What you should do — Drop the images. Copy every line below character for character.

Data provided —
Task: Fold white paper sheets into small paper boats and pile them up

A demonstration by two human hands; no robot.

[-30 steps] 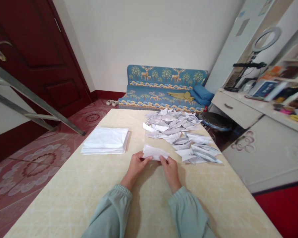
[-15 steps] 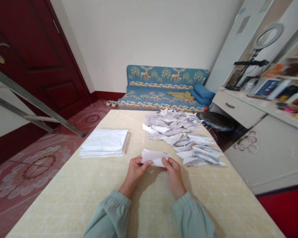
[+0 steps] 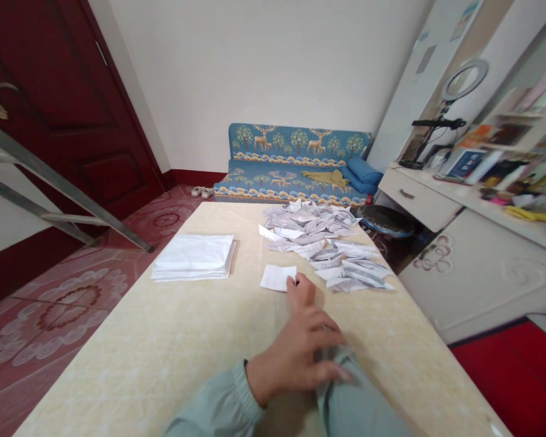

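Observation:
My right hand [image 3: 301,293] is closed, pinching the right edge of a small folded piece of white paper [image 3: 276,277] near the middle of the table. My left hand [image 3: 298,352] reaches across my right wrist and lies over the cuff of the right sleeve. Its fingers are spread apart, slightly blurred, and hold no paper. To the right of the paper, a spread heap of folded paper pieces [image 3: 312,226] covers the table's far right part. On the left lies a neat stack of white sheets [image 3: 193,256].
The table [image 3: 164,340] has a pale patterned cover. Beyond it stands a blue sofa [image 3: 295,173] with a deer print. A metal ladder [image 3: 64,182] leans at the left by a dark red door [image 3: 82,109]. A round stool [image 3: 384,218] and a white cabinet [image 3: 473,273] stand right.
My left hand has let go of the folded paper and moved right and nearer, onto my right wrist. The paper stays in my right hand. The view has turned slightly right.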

Finished exercise —
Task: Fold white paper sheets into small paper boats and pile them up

A demonstration by two human hands; no robot.

[-30 steps] 
[-15 steps] 
[+0 steps] 

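Observation:
My right hand [image 3: 301,293] is closed, pinching the right edge of a small folded piece of white paper [image 3: 276,277] near the middle of the table. My left hand [image 3: 298,352] reaches across my right wrist and lies over the cuff of the right sleeve. Its fingers are spread apart, slightly blurred, and hold no paper. To the right of the paper, a spread heap of folded paper pieces [image 3: 312,226] covers the table's far right part. On the left lies a neat stack of white sheets [image 3: 193,256].
The table [image 3: 164,340] has a pale patterned cover. Beyond it stands a blue sofa [image 3: 295,173] with a deer print. A metal ladder [image 3: 64,182] leans at the left by a dark red door [image 3: 82,109]. A round stool [image 3: 384,218] and a white cabinet [image 3: 473,273] stand right.
My left hand has let go of the folded paper and moved right and nearer, onto my right wrist. The paper stays in my right hand. The view has turned slightly right.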

This answer has been given in full.